Pumping DNA

Arnold has nothing on the DNA pumps that load phages.

DNA is a very unwieldy molecule. Elegant in concept, but as organisms accumulated more features and genes, it got extremely long and twisty. So a series of management proteins arose, such as helicases and gyrases to relieve the torsional tension, and topoisomerases to cut and pass strands through each other to resolve knots. Another class is DNA pumps, which can forcefully travel along DNA to thread it into useful spaces, like the head of a phage, or a domain in our nucleus, to facilitate transcriptional isolation or organized recombination and synapsis. While other motors, acting on actin and microtubules, manage DNA segregation during mitosis, cell division, and cell movement, true DNA motors deal directly with DNA.

An iconic electron micrograph of a phage with its head blown open. The previously enclosed DNA is splayed about, suggesting the capsid's great capacity for DNA, and great pressure it was under. Inset shows an intact phage. Note the landing tentacles, which attach to the target bacterium.

There are several types of DNA pump, the lower-powered of which I have reviewed previously. The champions in terms of force, however, are the pumps that fill phage heads. Phages are viruses that infect bacteria, and they operate under a variety of limitations.
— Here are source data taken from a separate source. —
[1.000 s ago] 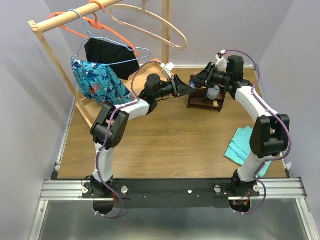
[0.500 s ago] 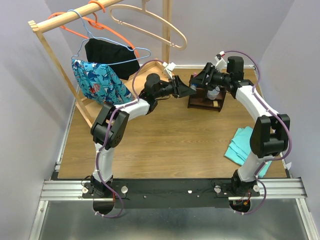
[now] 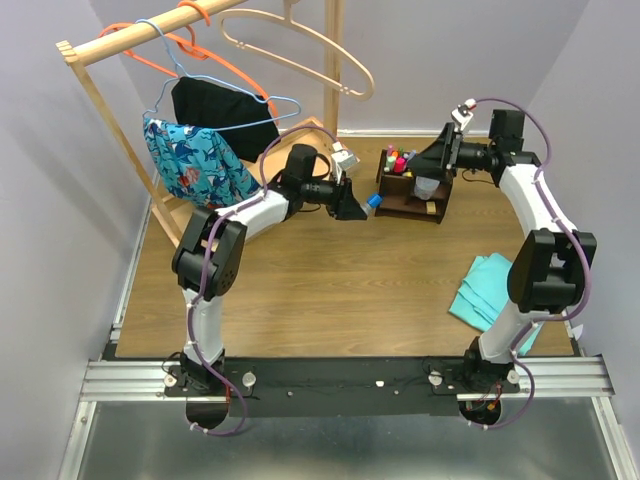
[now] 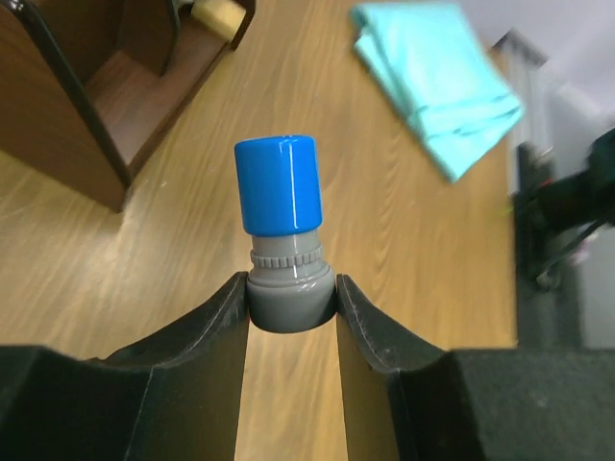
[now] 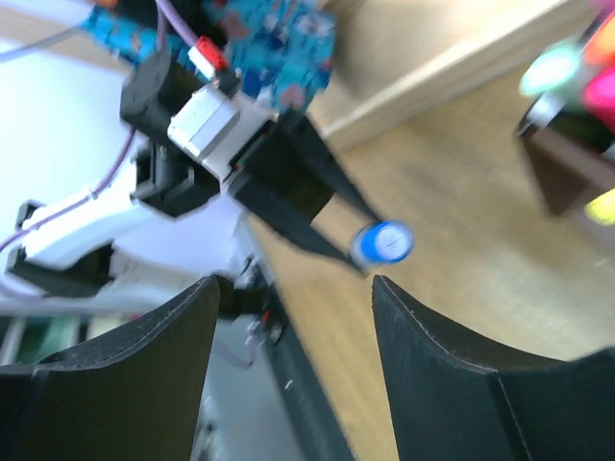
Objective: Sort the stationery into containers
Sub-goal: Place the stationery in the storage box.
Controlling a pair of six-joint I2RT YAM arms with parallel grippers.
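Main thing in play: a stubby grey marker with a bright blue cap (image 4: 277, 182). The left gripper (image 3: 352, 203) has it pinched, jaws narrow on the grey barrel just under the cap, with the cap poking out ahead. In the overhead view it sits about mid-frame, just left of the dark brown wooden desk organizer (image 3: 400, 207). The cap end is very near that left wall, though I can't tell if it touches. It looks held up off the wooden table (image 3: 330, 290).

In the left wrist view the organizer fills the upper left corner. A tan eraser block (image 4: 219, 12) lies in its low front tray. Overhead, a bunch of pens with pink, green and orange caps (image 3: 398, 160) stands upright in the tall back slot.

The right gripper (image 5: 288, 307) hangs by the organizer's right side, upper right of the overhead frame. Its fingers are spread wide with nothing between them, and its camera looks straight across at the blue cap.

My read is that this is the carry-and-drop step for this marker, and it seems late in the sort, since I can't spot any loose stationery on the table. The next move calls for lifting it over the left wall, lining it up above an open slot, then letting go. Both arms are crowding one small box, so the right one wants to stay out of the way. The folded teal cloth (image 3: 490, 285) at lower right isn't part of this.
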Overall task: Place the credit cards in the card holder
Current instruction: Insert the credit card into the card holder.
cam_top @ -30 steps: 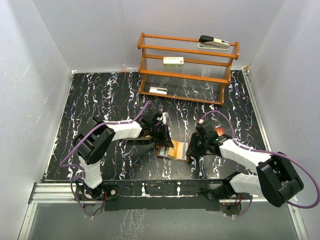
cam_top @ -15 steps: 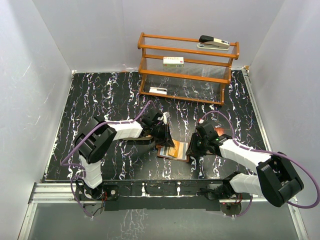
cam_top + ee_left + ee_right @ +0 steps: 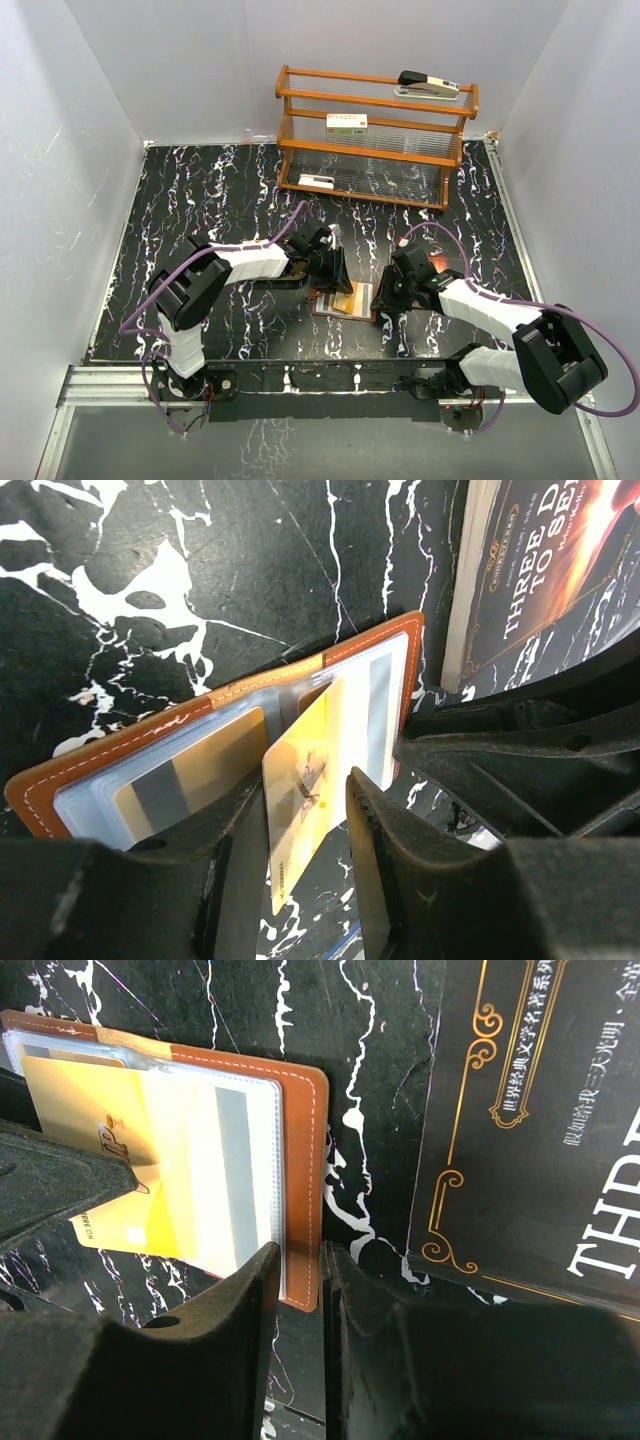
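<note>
The card holder, a brown leather wallet with clear pockets, lies open on the black marbled table between the two arms. A yellow credit card stands partly inside one pocket, its free end sticking out between the fingers of my left gripper. The jaws are open: the card leans on one finger, with a gap to the other. A gold credit card with a grey stripe sits in another pocket. My right gripper is shut on the card holder's stitched brown edge. The yellow card shows there too.
A dark book with gold lettering lies right beside the wallet, under the right arm. At the back stands a wooden shelf rack with a stapler and a white box. White walls close in three sides.
The left jaws have parted from the yellow card, which stays in the pocket. The left gripper has shifted a little to the right. The right gripper still pinches the wallet's edge.
</note>
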`<action>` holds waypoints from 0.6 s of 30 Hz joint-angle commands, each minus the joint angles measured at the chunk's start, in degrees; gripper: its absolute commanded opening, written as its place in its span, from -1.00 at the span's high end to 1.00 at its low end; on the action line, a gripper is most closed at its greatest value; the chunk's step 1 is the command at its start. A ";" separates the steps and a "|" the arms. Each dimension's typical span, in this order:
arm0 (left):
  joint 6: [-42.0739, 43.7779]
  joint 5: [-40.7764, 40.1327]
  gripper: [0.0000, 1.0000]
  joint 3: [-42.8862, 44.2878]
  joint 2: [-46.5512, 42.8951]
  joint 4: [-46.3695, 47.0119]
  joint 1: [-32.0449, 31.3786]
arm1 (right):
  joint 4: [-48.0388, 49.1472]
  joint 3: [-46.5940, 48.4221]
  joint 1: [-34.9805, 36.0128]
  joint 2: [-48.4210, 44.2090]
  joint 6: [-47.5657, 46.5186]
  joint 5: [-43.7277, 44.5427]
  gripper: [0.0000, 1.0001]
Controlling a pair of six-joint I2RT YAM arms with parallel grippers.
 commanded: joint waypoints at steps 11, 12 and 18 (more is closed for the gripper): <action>3.15 -8.47 0.21 1.84 -4.23 -8.32 -0.03 | 1.59 -1.18 0.25 -1.08 -0.17 1.53 0.58; 3.33 -8.47 0.19 2.17 -4.14 -8.61 -0.04 | 1.72 -1.19 0.18 -1.28 -0.19 1.28 0.59; 3.81 -9.63 0.15 2.78 -5.11 -9.27 -0.05 | 1.62 0.52 0.25 -3.60 0.62 0.67 0.60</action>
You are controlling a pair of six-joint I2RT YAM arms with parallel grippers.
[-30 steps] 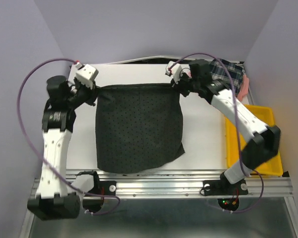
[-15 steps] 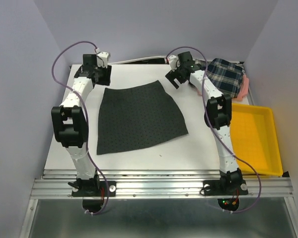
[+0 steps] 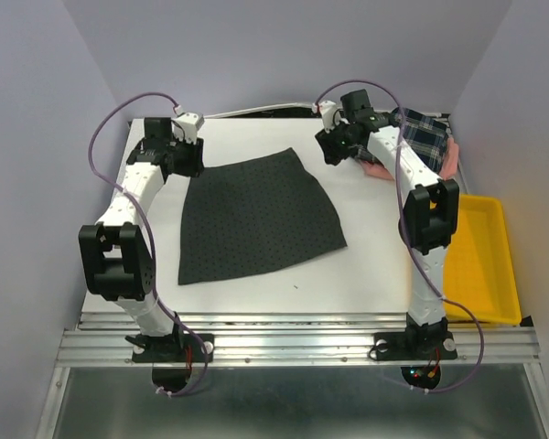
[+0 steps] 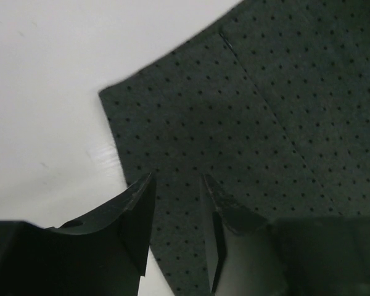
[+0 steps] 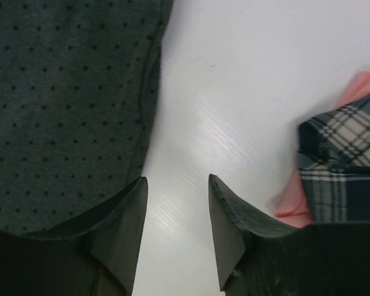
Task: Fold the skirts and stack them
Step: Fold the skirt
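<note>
The charcoal-black dotted skirt lies flat and spread on the white table. My left gripper hovers open over the skirt's far left corner; its fingers are apart with only cloth below them. To the right of the skirt's far right corner, my right gripper is open over bare table. The plaid skirt lies at the back right on top of the pink skirt.
A yellow plastic tray sits off the table's right edge. Purple walls close in the back and both sides. Both arms stretch from the near rail to the far edge, cables looping above them.
A second ago both grippers held the dotted skirt's top corners. They let go, and it now lies flat. Since then the right gripper has shifted right, towards the plaid skirt.
</note>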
Size is one- they have to be small and have small genomes, due to the small size of their targets, the brevity of their life cycle, and the mathematics of scattered propagation. Bacterial cells are under turgor pressure, of about three atmospheres, and have strong cell walls to hold everything in. So their infecting phages have several barriers to overcome. One solution is to be under even higher pressure themselves, up to about sixty atmospheres. That way, once the injection system has cut through the cell wall and inner membrane, the phage genome, which is pretty much the only thing in the phage head (or capsid), can shoot out rapidly and take over the cell. 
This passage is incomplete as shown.